Kedua, upaya TRIPS Waiver. Proposal ini diusulkan pada 2 oktober 2020 oleh India dan Afrika Selatan di WTO untuk memperbolehkan semua negara tidak memberikan atau tidak menegakan aturan HKI terkait dengan penanganan Covid-19 baik untuk obat, test kit, vaksin, atau teknologi lain selama pandemic berlangsung sampai imunitas global tercapai. Hal ini sangat penting dalam rangka memberikan ruang kebijakan yang cukup luas bagi seluruh negara, khususnya negara berkembang, untuk penelitian, lokal manufaktur, supply, dan lainnya dalam rangka penanganan Covid-19. Indonesia sendiri telah ikut menyetujui, tetapi dalam proses pembahasannya juga masih sangat kuat tarik-menarik antara negara yang mendukung dengan yang tidak mendukung.
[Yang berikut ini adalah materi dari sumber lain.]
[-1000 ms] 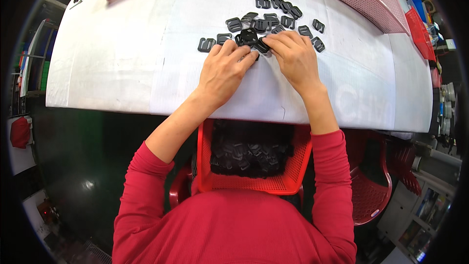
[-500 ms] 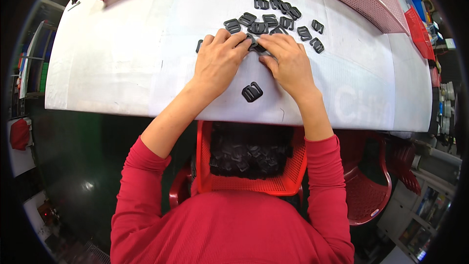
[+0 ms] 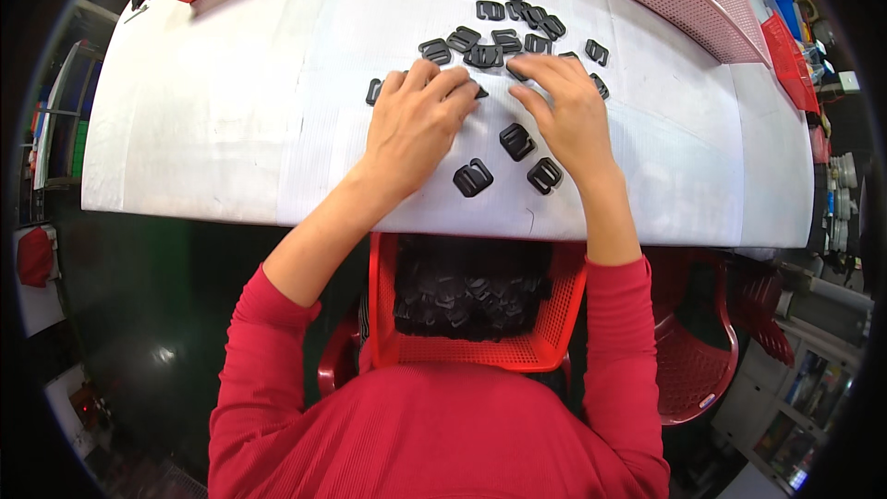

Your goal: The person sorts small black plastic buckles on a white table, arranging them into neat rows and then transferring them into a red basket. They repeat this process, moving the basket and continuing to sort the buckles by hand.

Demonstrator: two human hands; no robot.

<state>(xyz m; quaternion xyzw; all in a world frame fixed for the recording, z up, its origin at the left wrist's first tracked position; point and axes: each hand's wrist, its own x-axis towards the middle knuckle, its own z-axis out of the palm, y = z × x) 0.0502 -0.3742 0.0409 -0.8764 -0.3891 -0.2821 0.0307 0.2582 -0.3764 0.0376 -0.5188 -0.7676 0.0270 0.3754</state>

Walaupun Indonesia mendukung proposal TRIPS Waiver, Kementerian Luar Negeri sendiri masih akan melihat sejauh mana dinamika proposal TRIPS Waiver ini akan memberikan Waiver secara keseluruhan ataukah akan ada tawar-menawar lagi kedepannya. Menurut Kemlu, dalam hal ini posisi Indonesia lebih untuk mencari titik tengahnya, karena, jika proposal ini terlalu ekstreem juga akan sulit diterima secara politik.
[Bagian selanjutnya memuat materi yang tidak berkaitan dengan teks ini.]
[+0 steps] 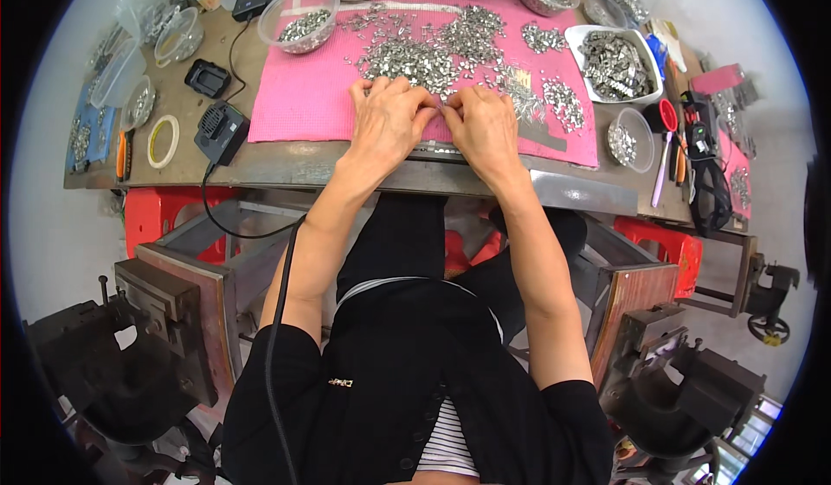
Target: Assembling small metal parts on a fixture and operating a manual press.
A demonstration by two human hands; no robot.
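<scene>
My left hand [387, 121] and my right hand [482, 130] meet at the front part of a pink mat [299, 95]. The thumb and fingers of each are pinched together, almost tip to tip. What they hold is too small to make out. Just beyond the fingertips spreads a heap of small silvery metal parts [415, 62]. A smaller group of such parts [564, 106] lies to the right of my right hand. By the table's front edge, a flat metal strip [433, 148] shows below and between my hands.
Clear plastic tubs [299, 19] of metal parts stand along the back. A white container [616, 65] of larger metal pieces is at the right, near a small round tub [630, 141]. At the left are a tape roll [163, 141] and a black charger [222, 130]; a cable crosses my left arm.
</scene>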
Menanggapi hal ini Akademisi Hubungan Internasional Universitas Sriwijaya, Ferdiansyah, menyampaikan bahwa seharusnya diplomasi yang dilakukan pemerintah terhadap vaksin menekankan pada diplomasi kemanusiaan. Model kerja sama South-south cooperation juga dapat didorong karena pada umumnya model kerja sama ini membangun solidaritas, ketimbang kompetisi yang dibawa oleh negara utara. Maka dari itu pilihan ideal untuk negara seperti Indonesia adalah jika proposal TRIPs Waiver bisa disepakati sehingga kita bisa punya kebijakan dengan memproduksi vaksin lokal. TRIPs Waiver dalam penanganan Covid-19 jika dapat di terima dan diimplementasikan ke negara anggotanya maka akan dapat mengatasi hambatan HAKI untuk memastikan distribusi yang adil, regulasi kebijakan, termasuk upaya untuk menurunkan harga.
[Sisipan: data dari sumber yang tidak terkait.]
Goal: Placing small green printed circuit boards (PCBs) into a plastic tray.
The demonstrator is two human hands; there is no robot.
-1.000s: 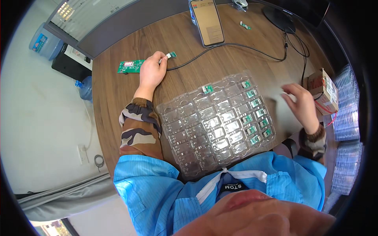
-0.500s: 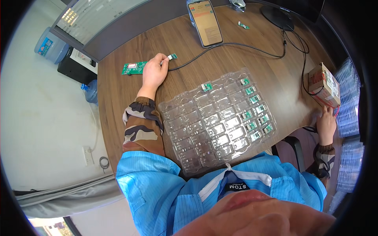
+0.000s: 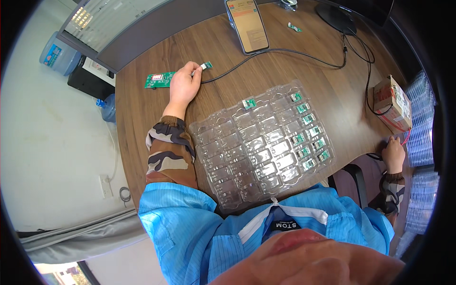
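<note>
My left hand (image 3: 184, 86) is closed, its thumb and fingertips pinching a small green circuit board (image 3: 206, 65) with a white connector. Under that hand lies a larger green circuit board (image 3: 155, 80) with a lit red display; the palm covers its right end, and how the two boards meet is hidden. My right hand (image 3: 394, 157) is at the desk's right edge, just below a cardboard box (image 3: 392, 107). Its fingers are curled beside a red wire (image 3: 407, 137); what they hold, if anything, cannot be made out.
A clear plastic tray (image 3: 237, 169) has several small green boards (image 3: 303, 108) in its right columns and one (image 3: 249, 103) at its far edge. A phone (image 3: 248, 28) stands behind. A black cable (image 3: 304, 54) crosses the desk; another small board (image 3: 294, 27) lies near the monitor base (image 3: 335, 20).
My right hand's fingers, stretched toward the box before, are now curled in lower down. My left hand keeps its pinch on the small circuit board, with little movement.
</note>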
Ketiga, upaya melalui Access to Covid-19 Tools (ACT) Accelerator. Inisiatif ini adalah kolaborasi global untuk mempercepat pengembangan produksi dan akses yang berkeadilan untuk Covid test kit, treatment, dan juga vaksin. Terdapat beberapa pihak yang terlibat, diantaranya WHO, Gavi, CEF, Unitaid, Bill & Melinda Gates Foundation, Wellcome, World Bank, The Global Fund, dan Find. Khusus untuk vaksin, dibahas dalam satu pilar yang bernama The Covid-19 Technology Access Poll (CTAP). CTAP sebagai satu wadah untuk berbagi secara sukarela membagikan pengetahuan, kekayaan intelektual, dan data terkait teknologi kesehatan COVID-19. Namun, inilah tantangan dari CTAP, dimana sifatnya hanya sukarela dimana masih banyak sekali perusahaan farmasi yang masih enggan untuk berbagi apalagi dengan pendekatan profit. Tantangan lainnya yang juga muncul dalam inisiatif ini adalah terkait dengan transparansi dan tata kelolanya yang masih dipertanyakan khususnya untuk menjadikan vaksin dan alat kesehatan lainnya sebagai barang publik.
Gambar 1
Diplomasi Vaksin: “Upaya Pengadaan Vaksin Indonesia”
Indonesia saat ini sangat aktif melakukan diplomasi dan negosiasi untuk mendapat akses vaksin. Erik Mangajaya, Direktorat Hukum dan Perjanjian Ekonomi Kementerian Luar Negeri RI mengungkapkan upaya pengadaan vaksin oleh Pemerintah Indonesia dilakukan melalui dua cara, yaitu kesepakatan bilateral, kerjasama CEPI dan GAVI, dan upaya pengembangan vaksin secara nasional atau dikenal dengan vaksin merah-putih. Diplomasi vaksin yang dilakukan oleh Pemerintah tentu dalam rangka untuk memastikan ketersediaan kebutuhan vaksin untuk masyarakat Indonesia.
Melalui Keppres No. 18 tahun 2020 Pasal 9 dan 10 mengenai Tim Nasional Percepatan Penanganan COVID-19 dan Perppu No. 1 tahun 2020, Menteri Luar Negeri berperan dalam Tim Pengembangan Vaksin COVID-19. Selain itu Perpres No. 99 tahun 2020 juga telah menyebutkan kerja sama dengan lembaga atau badan internasional seperti The Coalition for Epodemic Preparedness Innovation (CEPI) dan The Global Alliance for Vaccines and Immunization (GAVI). Dasar hukum inilah yang kemudian menjadi dasar pelaksanaan diplomasi vaksin untuk percepatan dan kepastian pengadaan vaksin COVID-19 sesuai kebutuhan pemerintah.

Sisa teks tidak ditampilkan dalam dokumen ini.